*Work request*
Transcribe the full listing below exactly.

*Data provided*
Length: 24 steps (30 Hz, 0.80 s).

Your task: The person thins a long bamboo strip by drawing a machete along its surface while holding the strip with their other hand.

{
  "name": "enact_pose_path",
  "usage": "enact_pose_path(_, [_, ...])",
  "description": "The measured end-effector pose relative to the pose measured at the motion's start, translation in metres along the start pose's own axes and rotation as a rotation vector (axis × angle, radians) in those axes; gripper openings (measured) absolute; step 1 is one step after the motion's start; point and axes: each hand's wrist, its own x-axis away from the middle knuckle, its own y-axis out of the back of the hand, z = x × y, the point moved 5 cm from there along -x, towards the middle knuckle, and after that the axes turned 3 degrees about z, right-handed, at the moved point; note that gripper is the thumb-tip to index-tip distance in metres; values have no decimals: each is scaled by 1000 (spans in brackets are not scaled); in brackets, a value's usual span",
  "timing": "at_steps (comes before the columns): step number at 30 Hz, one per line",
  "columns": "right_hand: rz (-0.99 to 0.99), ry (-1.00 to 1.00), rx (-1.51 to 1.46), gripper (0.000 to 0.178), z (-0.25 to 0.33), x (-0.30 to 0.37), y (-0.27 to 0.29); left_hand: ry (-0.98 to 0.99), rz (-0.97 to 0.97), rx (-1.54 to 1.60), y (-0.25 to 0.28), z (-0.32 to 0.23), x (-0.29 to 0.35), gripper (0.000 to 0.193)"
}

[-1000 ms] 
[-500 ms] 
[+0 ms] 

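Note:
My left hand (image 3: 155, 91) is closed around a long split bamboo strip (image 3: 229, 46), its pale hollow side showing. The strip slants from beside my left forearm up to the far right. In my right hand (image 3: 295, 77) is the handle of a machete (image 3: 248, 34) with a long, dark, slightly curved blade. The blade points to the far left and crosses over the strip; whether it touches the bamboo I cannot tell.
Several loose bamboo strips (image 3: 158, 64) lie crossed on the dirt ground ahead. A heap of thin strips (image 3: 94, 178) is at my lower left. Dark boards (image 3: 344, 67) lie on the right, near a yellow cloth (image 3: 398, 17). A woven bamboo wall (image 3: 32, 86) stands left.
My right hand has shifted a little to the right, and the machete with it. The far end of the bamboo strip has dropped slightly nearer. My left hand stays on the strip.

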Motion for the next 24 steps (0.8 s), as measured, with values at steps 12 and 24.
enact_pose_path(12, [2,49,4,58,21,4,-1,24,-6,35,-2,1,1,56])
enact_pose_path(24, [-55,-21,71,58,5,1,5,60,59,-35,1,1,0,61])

*Written answer*
Length: 24 steps (30 Hz, 0.80 s).

Your task: The person thins a long bamboo strip by drawing a machete along its surface while holding the strip with their other hand.

{
  "name": "enact_pose_path",
  "usage": "enact_pose_path(_, [_, ...])",
  "description": "The measured end-effector pose relative to the pose measured at the motion's start, translation in metres along the start pose's own axes and rotation as a rotation vector (axis × angle, radians) in those axes; gripper openings (measured) absolute; step 1 is one step after the motion's start; point and axes: each hand's wrist, its own x-axis away from the middle knuckle, its own y-axis out of the back of the hand, z = x × y, the point moved 5 cm from there along -x, towards the middle knuckle, and after that the axes turned 3 degrees about z, right-handed, at the moved point; note that gripper is the thumb-tip to index-tip distance in metres; values have no decimals: each is scaled by 1000 (spans in brackets are not scaled); in brackets, a value's usual span",
  "timing": "at_steps (comes before the columns): step number at 30 Hz, one per line",
  "columns": "right_hand: rz (-0.99 to 0.99), ry (-1.00 to 1.00), rx (-1.51 to 1.46), gripper (0.000 to 0.178), z (-0.25 to 0.33), x (-0.30 to 0.37), y (-0.27 to 0.29); left_hand: ry (-0.98 to 0.99), rz (-0.97 to 0.97), rx (-1.54 to 1.60), y (-0.25 to 0.28), z (-0.32 to 0.23), x (-0.29 to 0.35), gripper (0.000 to 0.193)"
}

[-1000 ms] 
[-500 ms] 
[+0 ms] 

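Note:
My left hand (image 3: 155, 91) is closed around a long split bamboo strip (image 3: 229, 46), its pale hollow side showing. The strip slants from beside my left forearm up to the far right. In my right hand (image 3: 295, 77) is the handle of a machete (image 3: 248, 34) with a long, dark, slightly curved blade. The blade points to the far left and crosses over the strip; whether it touches the bamboo I cannot tell.
Several loose bamboo strips (image 3: 158, 64) lie crossed on the dirt ground ahead. A heap of thin strips (image 3: 94, 178) is at my lower left. Dark boards (image 3: 344, 67) lie on the right, near a yellow cloth (image 3: 398, 17). A woven bamboo wall (image 3: 32, 86) stands left.
My right hand has shifted a little to the right, and the machete with it. The far end of the bamboo strip has dropped slightly nearer. My left hand stays on the strip.
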
Motion for the next 24 steps (0.8 s), as measured, with values at steps 12 and 24.
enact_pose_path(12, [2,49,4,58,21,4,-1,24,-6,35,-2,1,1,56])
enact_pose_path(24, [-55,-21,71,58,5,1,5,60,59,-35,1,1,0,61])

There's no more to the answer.